What a shitty idea to region lock the Note and all the other flagship phones. This will directly impact me as I regularly swap out my UK sim with my US one when I'm out there and need a phone which will work in both places. I was thinking about getting either a Note or an S4 and now I don't know what to do because wherever I buy one, it won't work in the other place. Absolute twattery on their part.


----------



## editor (Oct 13, 2013)

skyscraper101 said:


> What a shitty idea to region lock the Note and all the other flagship phones. This will directly impact me as I regularly swap out my UK sim with my US one when I'm out there and need a phone which will work in both places. I was thinking about getting either a Note or an S4 and now I don't know what to do because wherever I buy one, it won't work in the other place. Absolute twattery on their part.


Sorted! 
http://www.droid-life.com/2013/10/0...und-samsungs-pesky-galaxy-note-3-region-lock/
http://forum.xda-developers.com/showthread.php?t=2470551


----------



## skyscraper101 (Oct 13, 2013)

editor said:


> Sorted!
> http://www.droid-life.com/2013/10/0...und-samsungs-pesky-galaxy-note-3-region-lock/
> http://forum.xda-developers.com/showthread.php?t=2470551



Thats good news. Though its a shame it has to come to doing workarounds like this. It's just complicates an already technologically confusing market for regular non geek people who just want a decent smartphone that works in different countries by swapping a sim. Its bad enough having to figure out which carriers support which 3G frequency bands when travelling between countries and deciding on a new handset.


----------



## kazza007 (Mar 3, 2014)

I'm considering one of these to replace my iPhone & nexus 7...what's the cheapest sim free...not desperate for it now but how soon will the price drop?

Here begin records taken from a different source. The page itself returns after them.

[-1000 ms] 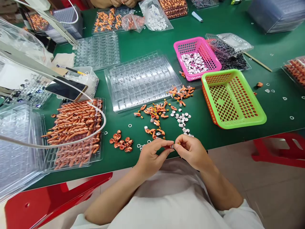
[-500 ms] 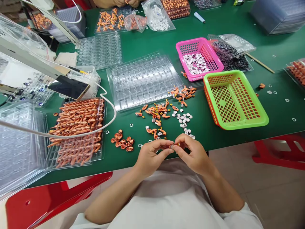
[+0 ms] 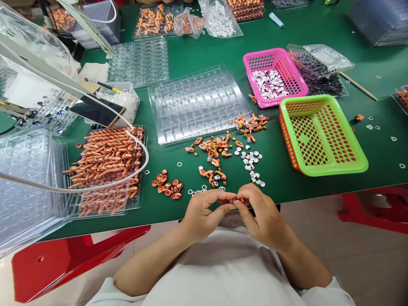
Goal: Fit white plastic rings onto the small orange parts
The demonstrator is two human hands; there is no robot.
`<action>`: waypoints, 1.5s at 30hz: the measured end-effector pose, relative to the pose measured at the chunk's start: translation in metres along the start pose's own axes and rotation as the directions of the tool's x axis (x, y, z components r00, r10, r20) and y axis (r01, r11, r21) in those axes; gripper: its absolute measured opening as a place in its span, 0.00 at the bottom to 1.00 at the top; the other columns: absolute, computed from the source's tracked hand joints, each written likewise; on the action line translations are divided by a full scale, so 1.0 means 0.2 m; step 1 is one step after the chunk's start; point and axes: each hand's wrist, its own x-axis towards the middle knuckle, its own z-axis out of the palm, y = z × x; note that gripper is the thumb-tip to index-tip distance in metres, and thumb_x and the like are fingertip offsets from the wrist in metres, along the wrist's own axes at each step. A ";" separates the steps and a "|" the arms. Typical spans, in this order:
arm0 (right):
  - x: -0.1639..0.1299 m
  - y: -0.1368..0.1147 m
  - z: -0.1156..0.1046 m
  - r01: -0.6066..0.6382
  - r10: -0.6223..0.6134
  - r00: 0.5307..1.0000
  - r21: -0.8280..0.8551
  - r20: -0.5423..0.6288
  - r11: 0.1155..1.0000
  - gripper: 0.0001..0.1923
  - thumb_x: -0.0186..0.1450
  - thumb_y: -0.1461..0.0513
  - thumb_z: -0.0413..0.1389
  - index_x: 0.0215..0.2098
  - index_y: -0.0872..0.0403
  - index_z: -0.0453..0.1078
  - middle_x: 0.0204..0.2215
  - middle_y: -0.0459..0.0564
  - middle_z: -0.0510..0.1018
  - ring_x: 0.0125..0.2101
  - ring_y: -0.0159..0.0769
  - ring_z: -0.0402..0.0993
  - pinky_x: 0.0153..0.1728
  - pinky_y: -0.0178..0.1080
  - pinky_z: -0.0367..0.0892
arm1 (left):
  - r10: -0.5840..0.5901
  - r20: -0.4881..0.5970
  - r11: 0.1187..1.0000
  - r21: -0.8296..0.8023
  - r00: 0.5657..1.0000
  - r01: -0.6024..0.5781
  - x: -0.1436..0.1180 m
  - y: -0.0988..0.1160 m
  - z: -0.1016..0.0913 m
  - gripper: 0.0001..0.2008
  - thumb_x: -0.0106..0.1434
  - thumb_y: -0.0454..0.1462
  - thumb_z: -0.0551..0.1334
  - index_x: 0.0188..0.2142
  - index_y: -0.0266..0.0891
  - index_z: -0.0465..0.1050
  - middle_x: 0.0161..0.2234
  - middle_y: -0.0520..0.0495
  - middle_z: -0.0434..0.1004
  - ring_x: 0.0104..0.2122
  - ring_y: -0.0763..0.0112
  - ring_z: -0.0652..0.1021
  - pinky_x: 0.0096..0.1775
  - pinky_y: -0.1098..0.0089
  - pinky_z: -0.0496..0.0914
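My left hand [image 3: 204, 214] and my right hand [image 3: 264, 216] meet at the table's front edge, thumbs and fingertips pinched together on a small orange earbud part [image 3: 241, 200]. Fingers cover most of it; a bit of dark and yellow shows. Just beyond my hands lie loose orange stem-shaped earbud pieces [image 3: 216, 146], some with yellow bits attached. Round white discs [image 3: 251, 158] are scattered to their right. Several thin white rings [image 3: 197, 191] lie by my left hand, with a cluster of orange cup-shaped shells [image 3: 167, 185] farther left.
A clear moulded tray [image 3: 199, 104] lies mid-table. Right of it stand a pink basket [image 3: 274, 104] of white pieces and a green basket [image 3: 338, 170]. At left are a filled tray of orange stems [image 3: 108, 157], a phone [image 3: 95, 112], a white cable [image 3: 145, 163] and a red stool [image 3: 47, 265].
The view has shifted slightly, so the table contents appear a little to the right. Both hands keep their pinch, with the fingers slightly repositioned and more of the part's orange showing.
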 end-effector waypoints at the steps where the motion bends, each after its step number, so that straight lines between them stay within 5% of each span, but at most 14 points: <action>1: 0.00 -0.01 0.00 0.002 -0.002 1.000 -0.001 0.000 1.000 0.05 0.71 0.67 0.47 0.42 0.51 0.59 0.33 0.50 0.70 0.33 0.38 0.68 0.33 0.39 0.66 | 0.023 -0.004 1.000 -0.009 1.000 -0.023 0.00 0.00 0.00 0.08 0.61 0.30 0.66 0.39 0.40 0.81 0.34 0.47 0.85 0.32 0.68 0.83 0.36 0.72 0.77; 5: 0.02 -0.01 0.00 -0.058 0.057 0.998 0.031 0.023 0.998 0.04 0.71 0.66 0.46 0.41 0.51 0.59 0.33 0.49 0.69 0.32 0.36 0.68 0.32 0.39 0.66 | 0.059 -0.036 0.998 -0.004 0.998 -0.059 -0.01 -0.01 0.01 0.08 0.62 0.31 0.65 0.40 0.40 0.81 0.34 0.47 0.85 0.32 0.68 0.82 0.36 0.71 0.77; 9: 0.05 0.00 0.00 -0.167 0.160 0.984 0.101 0.074 0.981 0.03 0.71 0.64 0.48 0.38 0.51 0.61 0.32 0.48 0.70 0.30 0.34 0.68 0.32 0.37 0.66 | -0.031 -0.040 0.999 0.016 0.999 0.032 0.00 -0.02 0.01 0.07 0.62 0.32 0.65 0.39 0.41 0.81 0.34 0.48 0.85 0.33 0.67 0.83 0.39 0.70 0.77; 14: 0.08 0.01 -0.01 -0.327 0.305 0.944 0.248 0.126 0.912 0.04 0.69 0.62 0.52 0.35 0.51 0.64 0.29 0.45 0.73 0.29 0.33 0.71 0.31 0.34 0.68 | -0.240 0.036 0.938 -0.250 0.970 0.241 0.01 -0.02 0.01 0.07 0.61 0.35 0.66 0.39 0.40 0.81 0.35 0.46 0.85 0.35 0.64 0.84 0.40 0.68 0.79; 20: 0.09 0.01 -0.04 -0.456 0.405 0.890 0.391 0.210 0.799 0.07 0.68 0.57 0.54 0.36 0.52 0.69 0.29 0.45 0.76 0.29 0.33 0.74 0.31 0.34 0.70 | -0.299 0.083 0.866 -0.395 0.951 0.306 0.02 -0.03 0.00 0.09 0.59 0.37 0.69 0.39 0.39 0.81 0.35 0.45 0.85 0.35 0.63 0.84 0.39 0.66 0.80; 32: 0.06 0.01 -0.03 -0.413 0.396 0.910 0.349 0.121 0.841 0.04 0.67 0.61 0.55 0.34 0.52 0.70 0.29 0.45 0.76 0.28 0.32 0.73 0.30 0.32 0.68 | -0.281 0.089 0.851 -0.438 0.955 0.291 0.02 -0.03 0.01 0.09 0.59 0.33 0.68 0.41 0.41 0.82 0.35 0.48 0.85 0.35 0.68 0.84 0.39 0.71 0.79; 45: 0.06 0.01 -0.03 -0.290 0.291 0.956 0.226 0.032 0.930 0.03 0.63 0.66 0.56 0.32 0.51 0.70 0.27 0.44 0.75 0.28 0.31 0.72 0.30 0.33 0.68 | -0.078 0.024 0.992 -0.100 0.997 0.080 0.00 -0.08 0.00 0.10 0.62 0.32 0.66 0.43 0.43 0.81 0.37 0.48 0.85 0.36 0.69 0.83 0.41 0.73 0.76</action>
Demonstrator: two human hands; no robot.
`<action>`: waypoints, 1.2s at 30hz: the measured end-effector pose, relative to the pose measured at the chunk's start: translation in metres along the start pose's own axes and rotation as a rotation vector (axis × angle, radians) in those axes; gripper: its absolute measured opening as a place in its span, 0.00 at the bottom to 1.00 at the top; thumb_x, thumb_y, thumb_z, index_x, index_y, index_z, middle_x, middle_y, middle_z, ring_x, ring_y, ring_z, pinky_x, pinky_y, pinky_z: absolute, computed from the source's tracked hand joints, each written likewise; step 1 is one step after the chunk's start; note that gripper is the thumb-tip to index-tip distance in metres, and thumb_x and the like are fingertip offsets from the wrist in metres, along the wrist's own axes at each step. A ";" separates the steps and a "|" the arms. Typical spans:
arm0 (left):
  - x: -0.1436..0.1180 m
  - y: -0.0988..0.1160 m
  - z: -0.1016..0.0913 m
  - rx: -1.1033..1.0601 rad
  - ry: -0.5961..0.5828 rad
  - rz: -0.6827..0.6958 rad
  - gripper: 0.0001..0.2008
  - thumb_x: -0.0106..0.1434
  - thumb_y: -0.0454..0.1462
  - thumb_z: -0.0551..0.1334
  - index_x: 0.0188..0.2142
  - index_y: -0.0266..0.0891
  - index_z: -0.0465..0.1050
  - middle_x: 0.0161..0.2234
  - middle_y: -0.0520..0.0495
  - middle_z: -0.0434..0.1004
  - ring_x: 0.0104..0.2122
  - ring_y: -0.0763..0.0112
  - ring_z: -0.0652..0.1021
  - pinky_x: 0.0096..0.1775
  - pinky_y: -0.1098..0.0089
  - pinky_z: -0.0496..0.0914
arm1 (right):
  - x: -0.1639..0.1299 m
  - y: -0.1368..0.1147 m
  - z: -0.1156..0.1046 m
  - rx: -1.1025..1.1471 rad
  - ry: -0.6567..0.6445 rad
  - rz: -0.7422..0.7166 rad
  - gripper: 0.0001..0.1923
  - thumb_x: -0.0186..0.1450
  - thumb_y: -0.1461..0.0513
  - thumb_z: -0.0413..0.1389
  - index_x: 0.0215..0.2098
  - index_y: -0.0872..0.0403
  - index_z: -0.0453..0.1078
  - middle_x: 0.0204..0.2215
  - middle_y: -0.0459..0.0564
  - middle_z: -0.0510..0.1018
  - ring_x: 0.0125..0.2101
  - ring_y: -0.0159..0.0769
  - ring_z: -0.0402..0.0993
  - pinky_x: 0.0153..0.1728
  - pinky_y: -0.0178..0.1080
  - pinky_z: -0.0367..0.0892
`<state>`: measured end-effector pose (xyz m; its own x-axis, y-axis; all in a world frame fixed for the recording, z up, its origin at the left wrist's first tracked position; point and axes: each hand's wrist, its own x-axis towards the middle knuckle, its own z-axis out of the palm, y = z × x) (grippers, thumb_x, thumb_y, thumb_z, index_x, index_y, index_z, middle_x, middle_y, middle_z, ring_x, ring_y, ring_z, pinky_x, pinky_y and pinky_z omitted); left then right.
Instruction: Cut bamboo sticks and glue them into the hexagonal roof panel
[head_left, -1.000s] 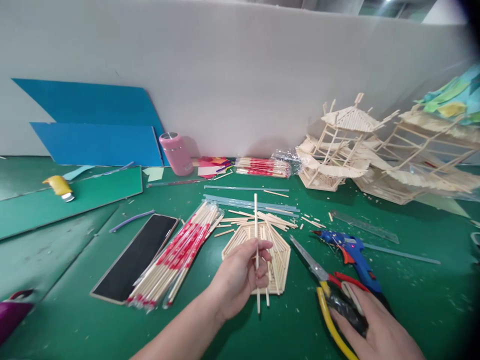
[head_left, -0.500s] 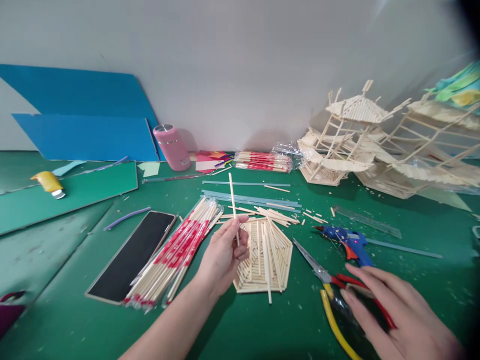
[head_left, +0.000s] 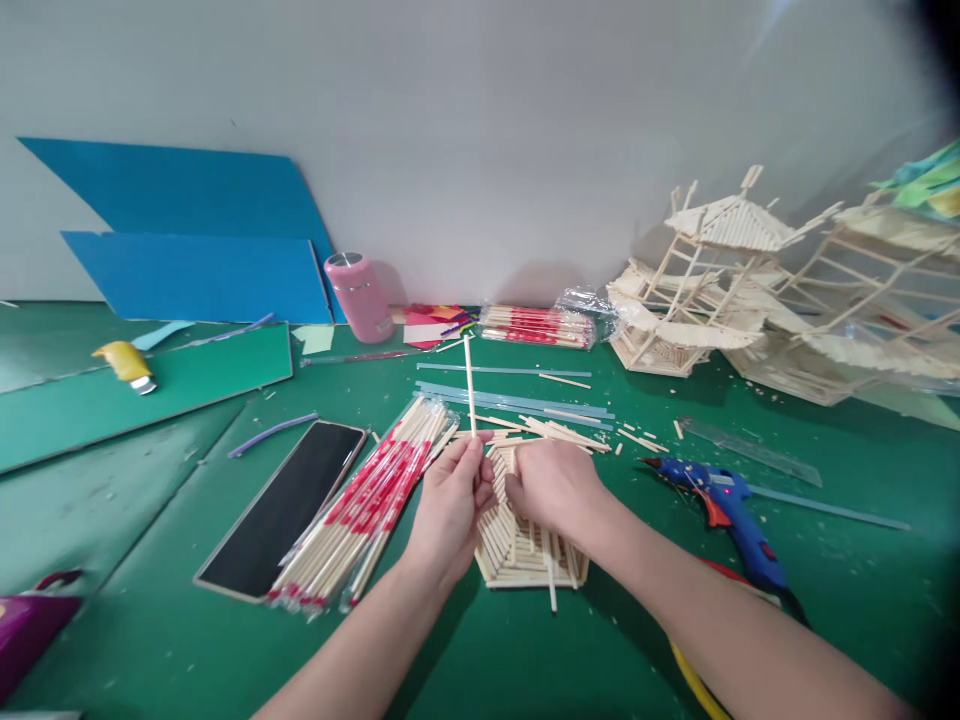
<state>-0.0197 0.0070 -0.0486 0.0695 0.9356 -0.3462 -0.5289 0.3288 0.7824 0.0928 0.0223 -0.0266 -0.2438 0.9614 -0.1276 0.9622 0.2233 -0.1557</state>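
My left hand (head_left: 452,500) pinches a thin wooden stick (head_left: 470,385) that points up and away from me. My right hand (head_left: 555,485) is over the upper part of a many-sided panel of glued wooden sticks (head_left: 499,550), its fingers curled down. What those fingers hold, if anything, is hidden behind the hand. One loose stick (head_left: 553,590) lies across the panel and pokes past its near edge. Several cut sticks (head_left: 570,433) are scattered just beyond the panel.
Packed sticks (head_left: 360,510) and a phone (head_left: 281,510) lie to the left. On the right are a blue glue gun (head_left: 720,490) and pliers with a yellow handle (head_left: 694,680), mostly under my forearm. A pink bottle (head_left: 360,300) and stick-built towers (head_left: 697,290) stand at the back.
My right hand has left the pliers and scissors at the right and moved left over the stick panel, its fingers now curled. My left hand still holds the stick. The view has shifted slightly.
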 end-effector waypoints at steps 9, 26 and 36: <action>0.005 -0.001 -0.003 -0.067 0.068 0.027 0.07 0.53 0.33 0.61 0.32 0.31 0.69 0.20 0.54 0.64 0.19 0.82 0.65 0.21 0.80 0.60 | 0.009 0.002 0.011 0.241 0.018 0.058 0.07 0.49 0.63 0.52 0.18 0.57 0.69 0.19 0.54 0.76 0.24 0.41 0.72 0.24 0.37 0.61; -0.021 0.011 0.014 -0.012 -0.197 -0.265 0.05 0.57 0.33 0.58 0.32 0.33 0.70 0.28 0.44 0.73 0.26 0.73 0.74 0.31 0.71 0.68 | -0.020 0.038 -0.007 1.083 0.236 -0.027 0.07 0.57 0.60 0.50 0.24 0.55 0.61 0.18 0.40 0.62 0.19 0.26 0.59 0.20 0.30 0.58; -0.025 0.016 0.012 0.808 -0.417 -0.047 0.16 0.57 0.42 0.55 0.16 0.37 0.62 0.14 0.56 0.57 0.17 0.78 0.57 0.19 0.75 0.50 | -0.042 0.043 -0.039 0.184 0.313 -0.432 0.08 0.58 0.67 0.46 0.33 0.54 0.66 0.25 0.46 0.70 0.26 0.31 0.66 0.27 0.34 0.60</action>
<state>-0.0196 -0.0093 -0.0216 0.4598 0.8378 -0.2944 0.2252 0.2107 0.9513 0.1495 -0.0019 0.0098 -0.5364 0.7970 0.2776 0.7390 0.6024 -0.3016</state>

Wondered if people think its too big for a phone & too small for a tablet?

Really looking for a simple all in one device now

May consider a note 2 but the 3 looks much better with specs


----------



## RedDragon (Mar 3, 2014)

Fancy, Ellen bringing down twitter armed with a sponcered Samson note 3.


----------



## Virtual Blue (Mar 3, 2014)

Has anyone played with the L2 G2 and compared it to the Galaxy Note 3?
I'm a bit hesitant with Samsung, having purchased the 1st ever Note 1 and also tempted by the LG screen, it looks richer.

And it's alot cheaper too.


----------



## editor (Mar 3, 2014)

That was a cunning piece of promotion by Samsung.


----------



## FridgeMagnet (Mar 3, 2014)

Though apparently she switched back to her iPhone backstage. http://www.businessinsider.com/ellen-degeneres-cheats-on-samsung-with-iphone-at-oscars-2014-3

This seems quite common with these deals - there was one about Oprah tweeting about how great the galaxy tab was from her iPad iirc.


----------



## editor (Mar 3, 2014)

Good grief. Imagine caring enough to look up what phone they used after.


----------